If this is the case then it sounds like the internet should be able to make them obsolete.
ALL A REALTOR DOES IS FIND A BUYER.
If this is the case then it sounds like the internet should be able to make them obsolete.
Should, and it eventually will. It's only a matter of time, and changing the rigid mindset that the NAR has implanted.
Sad, but true. :-(
I do believe moral businesses will find our way back into our world, we just have to help foster them, and boycott the wrong doers.
I do hope you are right, but I doubt it'll happen. When a group of people, who make their money by beating working class into poverty, get into power.... they'll screw the working class more and more. And our politics are a one way street, money wins, and money has been winning for years.

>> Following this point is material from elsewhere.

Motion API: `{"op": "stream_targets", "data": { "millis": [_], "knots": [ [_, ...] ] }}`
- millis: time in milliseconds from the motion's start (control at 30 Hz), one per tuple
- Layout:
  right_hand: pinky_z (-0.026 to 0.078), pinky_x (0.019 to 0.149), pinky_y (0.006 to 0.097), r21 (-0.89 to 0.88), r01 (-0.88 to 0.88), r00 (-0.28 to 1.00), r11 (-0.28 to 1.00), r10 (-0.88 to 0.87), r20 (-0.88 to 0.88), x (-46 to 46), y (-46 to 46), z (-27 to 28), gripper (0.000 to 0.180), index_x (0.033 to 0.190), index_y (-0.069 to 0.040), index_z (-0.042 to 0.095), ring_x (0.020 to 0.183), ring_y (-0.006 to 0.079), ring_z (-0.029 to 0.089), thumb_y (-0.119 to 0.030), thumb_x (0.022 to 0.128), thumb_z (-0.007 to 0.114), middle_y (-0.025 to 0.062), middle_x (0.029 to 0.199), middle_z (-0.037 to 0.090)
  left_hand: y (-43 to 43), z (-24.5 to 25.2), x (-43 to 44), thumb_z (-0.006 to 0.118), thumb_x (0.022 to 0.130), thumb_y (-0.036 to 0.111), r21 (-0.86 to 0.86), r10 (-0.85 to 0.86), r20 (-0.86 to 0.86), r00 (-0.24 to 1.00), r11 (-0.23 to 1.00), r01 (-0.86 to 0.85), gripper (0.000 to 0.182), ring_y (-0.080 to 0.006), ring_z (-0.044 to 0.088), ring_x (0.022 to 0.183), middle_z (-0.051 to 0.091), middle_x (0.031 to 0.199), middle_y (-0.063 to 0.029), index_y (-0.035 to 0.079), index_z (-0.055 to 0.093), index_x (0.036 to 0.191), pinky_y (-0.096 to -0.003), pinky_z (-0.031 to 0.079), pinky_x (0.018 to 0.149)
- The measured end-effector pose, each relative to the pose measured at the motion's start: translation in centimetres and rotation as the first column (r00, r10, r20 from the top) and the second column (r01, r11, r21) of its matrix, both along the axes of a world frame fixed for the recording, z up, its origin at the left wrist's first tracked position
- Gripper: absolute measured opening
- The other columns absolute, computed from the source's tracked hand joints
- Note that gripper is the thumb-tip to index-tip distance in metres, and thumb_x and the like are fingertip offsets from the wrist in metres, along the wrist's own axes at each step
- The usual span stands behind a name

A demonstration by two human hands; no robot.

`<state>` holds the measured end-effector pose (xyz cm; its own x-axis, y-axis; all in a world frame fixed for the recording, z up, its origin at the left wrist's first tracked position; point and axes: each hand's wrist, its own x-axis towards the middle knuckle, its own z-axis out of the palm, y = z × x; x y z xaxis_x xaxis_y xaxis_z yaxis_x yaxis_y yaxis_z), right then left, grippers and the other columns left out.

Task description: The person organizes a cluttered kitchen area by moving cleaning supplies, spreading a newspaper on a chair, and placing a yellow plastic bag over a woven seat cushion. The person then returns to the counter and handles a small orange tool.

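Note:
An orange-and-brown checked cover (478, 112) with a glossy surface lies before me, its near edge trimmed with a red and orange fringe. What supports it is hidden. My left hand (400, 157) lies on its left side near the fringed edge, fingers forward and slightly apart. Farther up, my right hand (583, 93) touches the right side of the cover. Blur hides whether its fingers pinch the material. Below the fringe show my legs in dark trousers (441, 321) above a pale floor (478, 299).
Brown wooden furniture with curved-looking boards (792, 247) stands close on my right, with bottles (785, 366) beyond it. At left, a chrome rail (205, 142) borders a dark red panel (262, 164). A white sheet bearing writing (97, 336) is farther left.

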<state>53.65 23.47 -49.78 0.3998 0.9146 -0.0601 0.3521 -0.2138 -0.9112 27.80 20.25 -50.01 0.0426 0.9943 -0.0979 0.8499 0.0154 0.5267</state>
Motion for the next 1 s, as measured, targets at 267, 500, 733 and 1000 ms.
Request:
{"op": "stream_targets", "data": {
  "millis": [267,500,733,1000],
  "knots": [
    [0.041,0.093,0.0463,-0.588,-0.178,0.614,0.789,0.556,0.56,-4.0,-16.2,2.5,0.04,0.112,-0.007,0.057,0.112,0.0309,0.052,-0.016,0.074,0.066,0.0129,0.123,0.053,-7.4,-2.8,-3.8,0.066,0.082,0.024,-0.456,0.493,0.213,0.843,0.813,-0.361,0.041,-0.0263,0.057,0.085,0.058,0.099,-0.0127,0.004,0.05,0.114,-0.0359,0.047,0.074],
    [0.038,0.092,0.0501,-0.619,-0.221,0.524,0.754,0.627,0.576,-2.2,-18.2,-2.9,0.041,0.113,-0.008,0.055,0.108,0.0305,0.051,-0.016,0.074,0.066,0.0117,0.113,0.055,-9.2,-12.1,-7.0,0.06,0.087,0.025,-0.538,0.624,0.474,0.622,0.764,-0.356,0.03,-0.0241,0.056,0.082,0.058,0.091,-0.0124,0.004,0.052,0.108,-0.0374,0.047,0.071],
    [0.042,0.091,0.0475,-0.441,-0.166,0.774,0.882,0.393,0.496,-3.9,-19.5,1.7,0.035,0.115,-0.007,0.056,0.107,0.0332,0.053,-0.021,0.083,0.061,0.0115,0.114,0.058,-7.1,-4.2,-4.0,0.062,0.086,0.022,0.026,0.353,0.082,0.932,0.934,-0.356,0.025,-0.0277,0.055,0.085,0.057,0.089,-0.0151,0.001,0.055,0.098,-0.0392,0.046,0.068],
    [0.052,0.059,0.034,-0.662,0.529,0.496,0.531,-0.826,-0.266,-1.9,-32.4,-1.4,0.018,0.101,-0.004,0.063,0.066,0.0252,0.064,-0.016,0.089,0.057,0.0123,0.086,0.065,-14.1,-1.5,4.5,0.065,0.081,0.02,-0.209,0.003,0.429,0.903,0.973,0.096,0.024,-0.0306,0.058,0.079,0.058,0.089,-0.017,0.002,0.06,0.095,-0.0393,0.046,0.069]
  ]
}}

I think in next 20 years, working people are no longer going to be in the "middle class", and there will be a widespread senior poverty too. Constant outsourcing, constant reduction of wages in private sector and reduction of benefits. It's not rocket science, we are going down to the bottom.
I still remember when you could have a good life by just having a job, that's no longer the case already. And it's only getting worse every year.
The Chinese are the real second wave.
Here's the heirarchy:
1. Institutional investors
2. China
3. India
4. Sub-Prime Resurgence
5. Correction, then repeat from 1
Repeat from 1.
The only losers are the sub-prime borrowers, and, not coincidentally, they're the only ones on the list that don't buy with all-cash.
ALL A REALTOR DOES IS FIND A BUYER.
If this is the case then it sounds like the internet should be able to make them obsolete.
You would think so, but buyers are a long way from buying houses off of "Craig's List" type sites, no matter how enhanced.
Just think of how TurboTax and the like did not make tax accountants obsolete for personal taxes. Even folks with relatively simple tax calculations are uncomfortable without professional help. The same mentality applies to the vast majority of home buyers - they want someone to walk then through.
No matter how many listing sites you can conjure up to appeal to sellers, they are useless unless buyers will actually use the sites to contact sellers and purchase the home.
Since I do not see Buyer's Agents going away, I would like to see a system where the seller pays a flat fee to list, and the buyer pays out of pocket for the Buyer Agent services. But then, some sellers would offer to "rebate the Buyer's Agent cost," and we would be right back where we started.
We do have the power to make a difference. It's a hard for a lot of people to believe we can help, and in some cases it seems too hard of a choice to help. A lot of people are too caught up in affluenza to make the choice to buy less and make an effort to not buy from unethical businesses or nations. Others find it too hard to do the research because too often they are stressed and tired. That's why I suggest starting with a few truly evil corporations and slowly add to the list as each person feels ready.
I would start with ExxonMobil, Monsanto, Nestle and Philip Morris USA and Philip Morris International (a.k.a. The Altria Group Inc.)
Start with those, since it's honestly the equivalent of supporting Mordor.
Move on to Chevron, Pfizer and Walmart.
Take it one step at a time if it's hard, but please try, and please start today.
The only losers are the sub-prime borrowers
Nope. Taxpayers are the losers, not banks either.